Le Monténégro face aux crimes et à la corruption

Après avoir été recherché par toutes les polices du monde pour association de malfaiteurs et blanchiment d’argent, Dusko Šarić, frère du présumé baron mondial de la drogue, Darko Šarić, et son complice Jovica Lončar ont été acquittés par la Cour d’appel de Podgorica, au Monténégro.

En mai 2012, les deux hommes avaient été interpellés et été condamnés à huit et six ans de prison par le tribunal pénal de Bijelo Polje. Un verdict qui avait valu au Monténégro les félicitations des observateurs internationaux et notamment italiens qui recherchaient activement Dusko Šarić pour achat, stockage et transport de 225kg de cocaïne. Le Monténégro semblait alors avoir tourné l’une des pages de la corruption et du crime organisé, un des dossiers prioritaires auxquels le petit pays candidat à l’UE doit s’atteler pour faire progresser son objectif européen.

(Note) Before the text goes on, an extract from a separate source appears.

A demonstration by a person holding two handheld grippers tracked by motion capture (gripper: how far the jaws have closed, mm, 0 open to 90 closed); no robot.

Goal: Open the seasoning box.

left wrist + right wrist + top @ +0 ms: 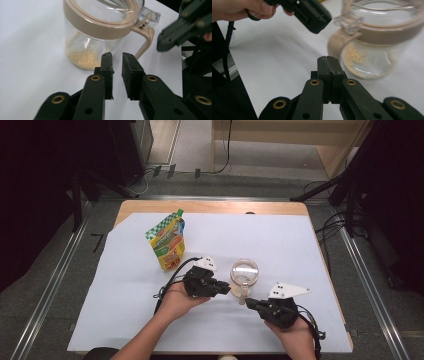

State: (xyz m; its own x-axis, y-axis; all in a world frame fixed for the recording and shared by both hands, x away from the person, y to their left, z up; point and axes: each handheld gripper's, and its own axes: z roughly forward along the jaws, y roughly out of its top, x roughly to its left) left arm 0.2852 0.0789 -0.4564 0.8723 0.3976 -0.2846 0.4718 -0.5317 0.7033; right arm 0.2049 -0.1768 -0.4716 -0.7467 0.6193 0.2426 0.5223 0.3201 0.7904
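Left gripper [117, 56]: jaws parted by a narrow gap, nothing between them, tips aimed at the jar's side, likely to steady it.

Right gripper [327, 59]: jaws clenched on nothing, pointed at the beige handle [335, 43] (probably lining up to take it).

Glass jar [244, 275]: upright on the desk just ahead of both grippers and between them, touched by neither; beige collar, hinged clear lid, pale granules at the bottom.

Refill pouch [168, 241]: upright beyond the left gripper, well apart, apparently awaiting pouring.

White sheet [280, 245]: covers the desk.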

Néanmoins, la cour d’appel de Podogorica, ou plutôt sa présidente, Svetlana Vujanović, qui est aussi l’épouse du Président de la république Filip Vujanović, qui a signé la décision de justice, a estimé qu’au moment des faits, l’action n’avait pas été qualifiée de délit et que selon le principe de sécurité juridique, il est impossible de condamner un homme pour des actes commis à une époque où cela n’était pas répréhensible. Les deux individus étaient également accusés de blanchiment d’argent. Ils auraient injecté plus de 21 millions d’euros d’argent sale dans l’économie monténégrine. Cependant, là encore, la cour d’appel de Podgorica a annulé le jugement de première instance pour « vice de procédure ». Les deux hommes ont donc pu partir totalement libres du tribunal.

Une décision contestée

L’argent sale et blanchi aurait été investi dans des compagnies off-shore, telles que la Mat Company, qui ont contracté des dettes estimées à plus d’un million d’euros auprès de banques comme Hypo Alpe-Adria. Or selon le témoignage d’employés, ces transactions suspectes n’auraient jamais été déclarées, contrairement à ce qu’exige la loi. L’article 268 du code pénal monténégrin prévoit une peine de prison pour toutes les transactions financières impliquant une dissimulation de l’origine de l’argent. Or le parquet n’aurait que peu exploré cet aspect de l’affaire, ce qui aurait pourtant permis l’emprisonnement des deux hommes et le démembrement d’un réseau important de blanchiment d’argent qui aurait impliqué les plus grandes banques du pays.

Le Monténégro doit encore progresser pour établir un Etat de droit transparent et sans corruption. Un défi que devra relever le nouveau président de la république, élu le 7 mars, quel qu’il soit puisque les deux principaux candidats revendiquent tous deux la victoire.